In other words, planes going generally east use one set of altitudes, and planes going generally west use another set of altitudes.

Now, it's not obvious that these rules are the best possible rules for VFR cruising altitudes. Some alternatives would be:

  • No cruising altitude rules at all. All VFR flights select a cruising altitude arbitrarily.
  • VFR cruising altitudes are given as blocks instead of single altitudes. For example, planes going generally east cruise at 3,200 through 3,800, or 5,200 through 5,800, and so on.
  • Cruising altitudes are prescribed in such a way that aircraft with different courses are always given different cruise altitudes. For example, require aircraft to cruise at an altitude such that the 100-foot needle on the altimeter points in the same direction as the "N" on the heading indicator.

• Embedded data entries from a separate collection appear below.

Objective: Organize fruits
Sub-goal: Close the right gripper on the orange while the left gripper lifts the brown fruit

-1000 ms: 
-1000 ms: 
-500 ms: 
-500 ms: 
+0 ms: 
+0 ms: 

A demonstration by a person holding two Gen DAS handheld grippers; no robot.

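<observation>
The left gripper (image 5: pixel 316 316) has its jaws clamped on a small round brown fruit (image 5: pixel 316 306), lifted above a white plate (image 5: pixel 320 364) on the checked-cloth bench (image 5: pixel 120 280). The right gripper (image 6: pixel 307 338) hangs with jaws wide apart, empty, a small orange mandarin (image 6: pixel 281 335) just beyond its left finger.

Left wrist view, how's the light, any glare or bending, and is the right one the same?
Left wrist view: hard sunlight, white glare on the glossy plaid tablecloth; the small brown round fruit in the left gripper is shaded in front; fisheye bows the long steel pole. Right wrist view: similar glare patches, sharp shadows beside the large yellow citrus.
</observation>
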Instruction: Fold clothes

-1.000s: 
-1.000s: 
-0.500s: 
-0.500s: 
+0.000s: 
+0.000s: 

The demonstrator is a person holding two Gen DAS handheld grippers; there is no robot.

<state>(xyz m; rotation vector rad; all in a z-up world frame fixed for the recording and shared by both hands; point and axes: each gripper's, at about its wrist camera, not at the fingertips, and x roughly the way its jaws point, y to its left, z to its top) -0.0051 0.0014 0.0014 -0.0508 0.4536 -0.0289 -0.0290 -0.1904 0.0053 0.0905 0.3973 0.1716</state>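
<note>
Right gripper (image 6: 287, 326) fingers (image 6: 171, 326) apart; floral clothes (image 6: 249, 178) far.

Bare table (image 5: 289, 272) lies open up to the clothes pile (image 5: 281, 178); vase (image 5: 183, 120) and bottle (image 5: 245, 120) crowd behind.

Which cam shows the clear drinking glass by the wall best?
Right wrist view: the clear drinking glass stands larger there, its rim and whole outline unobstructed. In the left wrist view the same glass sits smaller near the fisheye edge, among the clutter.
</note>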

The Wikipedia article "Navigation paradox" mentions a couple of papers which state that random cruising altitudes would result in fewer mid-air collisions than the VFR cruising altitudes prescribed by regulations.

Is there any research suggesting that the current VFR cruise altitude rules do, in fact, improve safety? In other words, are there any studies which compare the current rules to at least one alternative, and show that the current rules are better?

(The specific rules I mentioned are the US FAA regulations, but I'm also interested in research about other countries' VFR cruise altitude rules.)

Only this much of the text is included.